*Source data*:

- Opening Delimiter -

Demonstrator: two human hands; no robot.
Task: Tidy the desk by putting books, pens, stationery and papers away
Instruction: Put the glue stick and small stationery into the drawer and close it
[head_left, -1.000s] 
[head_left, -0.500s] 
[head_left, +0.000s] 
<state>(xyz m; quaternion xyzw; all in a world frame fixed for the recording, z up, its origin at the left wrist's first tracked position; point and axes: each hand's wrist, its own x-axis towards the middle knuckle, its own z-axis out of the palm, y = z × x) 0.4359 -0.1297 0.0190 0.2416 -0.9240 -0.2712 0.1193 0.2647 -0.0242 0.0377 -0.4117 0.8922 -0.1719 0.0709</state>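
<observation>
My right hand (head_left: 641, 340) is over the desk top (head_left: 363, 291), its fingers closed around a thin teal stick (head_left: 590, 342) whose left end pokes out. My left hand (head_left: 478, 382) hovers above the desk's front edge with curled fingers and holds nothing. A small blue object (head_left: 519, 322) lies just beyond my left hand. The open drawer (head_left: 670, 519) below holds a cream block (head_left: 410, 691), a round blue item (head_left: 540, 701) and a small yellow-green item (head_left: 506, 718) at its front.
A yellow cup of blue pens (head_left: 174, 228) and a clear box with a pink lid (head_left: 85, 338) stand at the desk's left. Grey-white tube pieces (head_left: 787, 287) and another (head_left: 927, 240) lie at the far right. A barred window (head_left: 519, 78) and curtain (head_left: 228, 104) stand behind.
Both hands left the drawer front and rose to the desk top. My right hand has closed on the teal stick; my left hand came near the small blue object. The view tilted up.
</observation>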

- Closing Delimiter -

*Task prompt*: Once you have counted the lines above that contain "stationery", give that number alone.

*Output*: 2